Jeanne est l’une d’entre elles. Pas la plus syndiquée, pas la plus loquace non plus, elle est plutôt du genre discrète. Effacée ? Non, simplement un peu en retrait, ailleurs, elle entretient une forme de douce distance vis-à-vis des collègues, sans que cela ne pose de problème à personne. Jeanne fait son boulot et elle le fait bien, et même très bien : le monde des nouveaux-nés, encore imprégné de cette ambiance cotonneuse où tout semble plus lent, plus doux, plus tendre, comme une bulle protectrice, lui convient à merveille. Avec les bébés, pas besoin de mots ni d’argumentaire : tout se joue à l’instinct, au gré des émotions et des corps qui se touchent, se respirent, se protègent. Mais le monde extra-utérin est une drôle de galaxie : on y brandit des grands mots comme « rentabilité », « efficacité », « rendement », « réduction des lits », « compression des effectifs », on souhaite aussi largement y pratiquer les césariennes programmées, plus intéressantes, mieux gérables, plus lucratives. Les tensions sont ici d’autant plus palpables qu’un petit noyau dur, mené par une sage-femme, la charismatique Francesca (la toujours formidable Brigitte Rouän), souhaite depuis de nombreuses années créer une maison de naissance : accompagner au mieux les mamans dans une approche naturelle de l’accouchement, tout en ayant la sécurité d’un plateau technique en cas de problème. Mais la direction ne voit pas les choses du même œil : prendre le temps d’accoucher, c’est perdre beaucoup d’argent. Le jour où un nouveau-né décède dans le service, toutes les tensions, toutes les histoires intimes, toute la fatigue accumulée vont ressurgir…
Mais pour Jeanne, c’est le passé qui revient la visiter. Il a un blouson de cuir et des airs de vieux rocker fatigué, dans son sillage flotte un parfum d’écume et de peau salée… Jellyfish était le nom du groupe dont elle était la chanteuse charismatique : sa vie d’avant qu’elle a subitement, mais sans regret, abandonné le jour où elle est tombée enceinte.
On va alors un peu mieux comprendre ce qui fait la singularité de Jeanne : sa relation fusionnelle avec sa grande fille, au moment même où celle-ci s’apprête à quitter le nid, sa complicité avec Francesa, sorte de grande sœur ou de mère de substitution qui l’a guidée et accompagnée alors qu’elle était perdue. Cette distance aux autres et au monde, c’est peut-être simplement la marque de sa fragilité mise à nu en ce temps si particulier où elle doit apprendre à se réinventer femme après avoir été à 100 % mère et auxiliaire.
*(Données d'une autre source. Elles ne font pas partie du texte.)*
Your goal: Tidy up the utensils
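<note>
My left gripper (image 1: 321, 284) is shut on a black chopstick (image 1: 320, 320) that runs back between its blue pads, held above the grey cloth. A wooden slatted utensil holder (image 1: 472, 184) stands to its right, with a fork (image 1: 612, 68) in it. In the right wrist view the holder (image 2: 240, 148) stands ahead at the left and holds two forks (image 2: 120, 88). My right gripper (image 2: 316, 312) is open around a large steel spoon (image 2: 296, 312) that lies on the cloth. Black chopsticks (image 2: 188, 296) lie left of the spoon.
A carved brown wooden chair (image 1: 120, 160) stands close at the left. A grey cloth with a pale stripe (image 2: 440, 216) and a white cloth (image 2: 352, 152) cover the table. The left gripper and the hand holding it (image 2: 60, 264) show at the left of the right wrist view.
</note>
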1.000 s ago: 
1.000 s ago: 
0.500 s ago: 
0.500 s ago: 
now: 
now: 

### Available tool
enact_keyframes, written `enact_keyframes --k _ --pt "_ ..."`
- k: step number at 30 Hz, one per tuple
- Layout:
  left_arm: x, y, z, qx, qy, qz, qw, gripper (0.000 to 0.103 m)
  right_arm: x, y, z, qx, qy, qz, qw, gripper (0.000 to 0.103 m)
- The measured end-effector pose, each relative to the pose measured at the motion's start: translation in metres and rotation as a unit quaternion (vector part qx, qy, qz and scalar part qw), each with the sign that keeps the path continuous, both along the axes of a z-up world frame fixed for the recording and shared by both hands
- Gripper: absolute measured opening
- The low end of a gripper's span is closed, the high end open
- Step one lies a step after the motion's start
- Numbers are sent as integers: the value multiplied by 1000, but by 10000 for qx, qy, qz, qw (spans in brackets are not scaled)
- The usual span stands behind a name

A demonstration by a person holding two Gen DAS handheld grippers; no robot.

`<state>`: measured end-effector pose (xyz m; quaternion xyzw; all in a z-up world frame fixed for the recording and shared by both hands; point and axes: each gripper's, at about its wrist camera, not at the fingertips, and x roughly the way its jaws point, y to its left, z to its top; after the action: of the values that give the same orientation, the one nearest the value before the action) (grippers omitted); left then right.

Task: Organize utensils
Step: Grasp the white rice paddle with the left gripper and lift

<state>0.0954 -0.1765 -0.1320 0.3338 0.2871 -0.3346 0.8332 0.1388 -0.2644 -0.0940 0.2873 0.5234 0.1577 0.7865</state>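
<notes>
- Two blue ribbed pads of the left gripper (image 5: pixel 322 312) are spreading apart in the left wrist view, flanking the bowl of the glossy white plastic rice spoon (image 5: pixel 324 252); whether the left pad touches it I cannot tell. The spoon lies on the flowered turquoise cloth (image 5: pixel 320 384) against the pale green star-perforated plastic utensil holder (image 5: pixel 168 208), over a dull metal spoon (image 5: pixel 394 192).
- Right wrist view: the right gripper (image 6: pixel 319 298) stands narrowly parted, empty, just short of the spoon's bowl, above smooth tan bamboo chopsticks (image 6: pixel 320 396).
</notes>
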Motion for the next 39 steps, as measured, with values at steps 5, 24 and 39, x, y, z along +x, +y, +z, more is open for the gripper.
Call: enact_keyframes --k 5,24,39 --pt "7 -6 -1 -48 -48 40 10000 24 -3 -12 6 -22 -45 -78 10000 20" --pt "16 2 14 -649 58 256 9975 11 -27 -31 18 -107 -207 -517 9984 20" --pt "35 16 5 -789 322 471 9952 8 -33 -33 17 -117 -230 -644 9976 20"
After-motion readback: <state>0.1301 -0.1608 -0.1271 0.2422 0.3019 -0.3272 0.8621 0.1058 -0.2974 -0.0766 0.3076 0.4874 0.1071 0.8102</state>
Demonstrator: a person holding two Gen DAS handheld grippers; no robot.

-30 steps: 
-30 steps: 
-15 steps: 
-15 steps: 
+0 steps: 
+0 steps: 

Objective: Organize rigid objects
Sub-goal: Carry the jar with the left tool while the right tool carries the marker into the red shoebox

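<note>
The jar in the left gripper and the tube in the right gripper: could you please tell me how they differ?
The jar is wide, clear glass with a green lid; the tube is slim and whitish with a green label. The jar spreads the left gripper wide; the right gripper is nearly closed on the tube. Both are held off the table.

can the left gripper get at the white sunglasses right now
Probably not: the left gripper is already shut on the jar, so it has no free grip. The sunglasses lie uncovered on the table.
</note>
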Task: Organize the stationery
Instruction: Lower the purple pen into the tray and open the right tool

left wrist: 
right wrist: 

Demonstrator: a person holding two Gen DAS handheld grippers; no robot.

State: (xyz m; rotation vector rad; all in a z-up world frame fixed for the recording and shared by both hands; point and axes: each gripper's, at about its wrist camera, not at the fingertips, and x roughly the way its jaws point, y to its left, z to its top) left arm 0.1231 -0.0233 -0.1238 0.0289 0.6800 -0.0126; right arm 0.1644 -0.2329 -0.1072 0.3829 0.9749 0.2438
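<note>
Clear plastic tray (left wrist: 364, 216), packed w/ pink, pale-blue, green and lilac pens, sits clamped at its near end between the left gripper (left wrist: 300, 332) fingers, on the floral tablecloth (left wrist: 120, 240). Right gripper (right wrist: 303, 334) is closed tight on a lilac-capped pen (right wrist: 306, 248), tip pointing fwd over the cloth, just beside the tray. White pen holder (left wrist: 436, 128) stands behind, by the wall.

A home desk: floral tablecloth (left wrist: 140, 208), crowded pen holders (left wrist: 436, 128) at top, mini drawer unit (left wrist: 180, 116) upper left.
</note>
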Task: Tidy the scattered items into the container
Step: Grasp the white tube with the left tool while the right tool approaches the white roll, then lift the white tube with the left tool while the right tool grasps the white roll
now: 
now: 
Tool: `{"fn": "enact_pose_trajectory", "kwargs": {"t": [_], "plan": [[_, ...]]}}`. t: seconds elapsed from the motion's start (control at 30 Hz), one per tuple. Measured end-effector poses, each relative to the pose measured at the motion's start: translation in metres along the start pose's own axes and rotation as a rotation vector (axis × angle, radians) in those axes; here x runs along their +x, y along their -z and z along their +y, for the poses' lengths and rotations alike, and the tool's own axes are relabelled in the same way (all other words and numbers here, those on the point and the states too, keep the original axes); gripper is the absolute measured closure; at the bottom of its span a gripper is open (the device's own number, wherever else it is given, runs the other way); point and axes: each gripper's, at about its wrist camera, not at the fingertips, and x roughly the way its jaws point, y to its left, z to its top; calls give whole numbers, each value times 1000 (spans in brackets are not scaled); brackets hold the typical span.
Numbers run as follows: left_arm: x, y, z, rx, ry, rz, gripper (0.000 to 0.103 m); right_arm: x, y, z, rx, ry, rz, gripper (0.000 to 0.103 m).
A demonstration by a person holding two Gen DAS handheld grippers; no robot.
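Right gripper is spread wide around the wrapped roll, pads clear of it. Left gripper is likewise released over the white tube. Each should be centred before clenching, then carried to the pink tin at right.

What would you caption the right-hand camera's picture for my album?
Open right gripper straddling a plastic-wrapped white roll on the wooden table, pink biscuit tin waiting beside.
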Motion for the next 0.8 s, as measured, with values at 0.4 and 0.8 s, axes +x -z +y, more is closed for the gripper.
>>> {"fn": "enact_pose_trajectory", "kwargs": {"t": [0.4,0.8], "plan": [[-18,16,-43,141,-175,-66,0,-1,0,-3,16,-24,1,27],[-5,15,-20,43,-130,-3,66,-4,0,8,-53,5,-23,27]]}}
Forte et gracieuse, fragile et rebelle, Sandrine Bonnaire porte ce film… et ce n’est sans doute pas un hasard si son prénom de scène était Norma… si proche du Mona du film qui la révéla (Sans toit ni loi). À mi-chemin entre le film politique et le récit intimiste qui s’autorise même, et de manière plutôt futée et audacieuse, quelques flash-back ou digressions oniriques, Voir le jour est inspirant… puisse-t-il être vu par celles et ceux qui décident du sort de notre service public hospitalier.